WHAT YOU ARE ASKED TO DO = Scan the listing below and copy each line holding the word "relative".

Top of PROVIDED MATERIAL

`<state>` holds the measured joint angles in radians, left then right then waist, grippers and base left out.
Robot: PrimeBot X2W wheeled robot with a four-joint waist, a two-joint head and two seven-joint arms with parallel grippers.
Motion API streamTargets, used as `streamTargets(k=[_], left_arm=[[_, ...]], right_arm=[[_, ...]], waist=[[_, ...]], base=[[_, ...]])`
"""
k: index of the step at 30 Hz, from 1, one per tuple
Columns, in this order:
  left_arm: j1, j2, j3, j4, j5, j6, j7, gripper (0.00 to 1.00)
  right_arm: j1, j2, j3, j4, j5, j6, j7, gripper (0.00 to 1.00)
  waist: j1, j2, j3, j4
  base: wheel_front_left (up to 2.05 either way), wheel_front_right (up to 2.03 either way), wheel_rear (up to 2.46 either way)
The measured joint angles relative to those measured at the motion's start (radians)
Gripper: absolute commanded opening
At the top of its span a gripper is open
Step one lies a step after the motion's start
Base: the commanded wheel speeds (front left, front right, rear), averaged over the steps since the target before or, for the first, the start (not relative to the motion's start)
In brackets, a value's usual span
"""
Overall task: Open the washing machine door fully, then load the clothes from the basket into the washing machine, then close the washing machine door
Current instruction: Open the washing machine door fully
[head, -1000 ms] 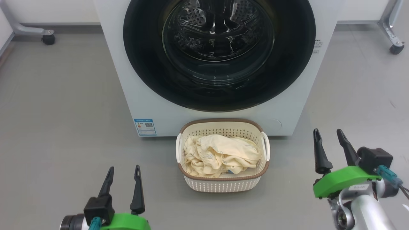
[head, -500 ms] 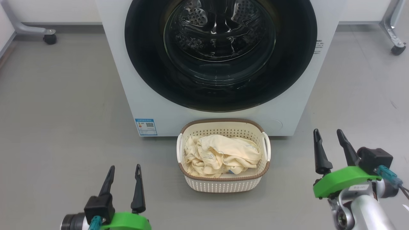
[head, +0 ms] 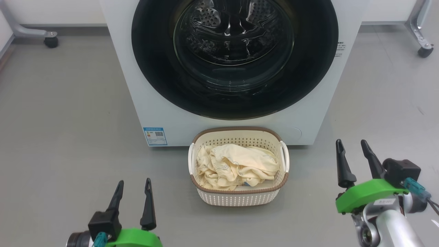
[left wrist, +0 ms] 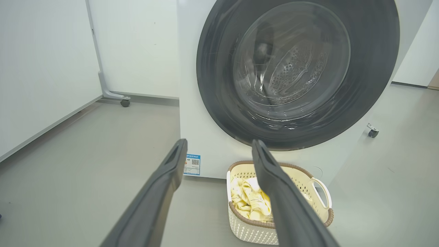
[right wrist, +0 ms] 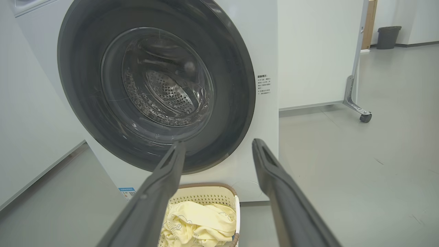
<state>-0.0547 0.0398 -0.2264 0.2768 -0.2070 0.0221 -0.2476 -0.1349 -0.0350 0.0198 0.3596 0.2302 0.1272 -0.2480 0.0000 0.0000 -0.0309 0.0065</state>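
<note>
Step one, not started: the door (head: 235,51) sits shut, flush on the front of the washing machine (head: 164,116). The clothes (head: 236,166) lie bunched in the basket (head: 236,197), which stands on the floor just in front of the machine, under the door.

My left gripper (head: 134,180) is wide open and empty, and so is my right gripper (head: 351,141). Both hang low, one on each side of the basket, well apart from the door, with fingers pointing toward the machine. The right one is further forward and leans a little left.

Next move, I judge: raise one arm to the door's rim, hook a finger behind the black ring and swing it out. I can't tell where the handle or hinge is. The basket is close under the door, so I should watch the swing.
</note>
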Motion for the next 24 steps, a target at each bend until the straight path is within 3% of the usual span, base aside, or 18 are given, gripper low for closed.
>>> streamTargets(k=[11,24], left_arm=[[-0.002,0.000,-0.007,0.014,0.021,-0.004,0.000,1.00],[-0.002,0.005,-0.011,0.014,0.035,-0.005,0.000,1.00]], right_arm=[[0.000,0.000,0.000,0.001,-0.002,0.000,0.000,1.00],[-0.001,0.000,-0.006,-0.002,-0.002,0.000,0.000,1.00]], waist=[[0.0000,0.0000,0.000,-0.005],[0.0000,0.0000,-0.004,-0.003]], base=[[0.54,0.54,-1.08],[1.18,1.18,-2.36]])
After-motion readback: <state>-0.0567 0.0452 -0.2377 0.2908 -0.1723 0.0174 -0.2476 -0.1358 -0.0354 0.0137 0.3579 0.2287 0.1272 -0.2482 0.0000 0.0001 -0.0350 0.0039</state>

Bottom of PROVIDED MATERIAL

THE ANSWER =
The measured joint angles relative to those measured at the motion's start (radians)
Base: the commanded wheel speeds (front left, front right, rear), averaged over the steps since the target before or, for the first, the start (not relative to the motion's start)

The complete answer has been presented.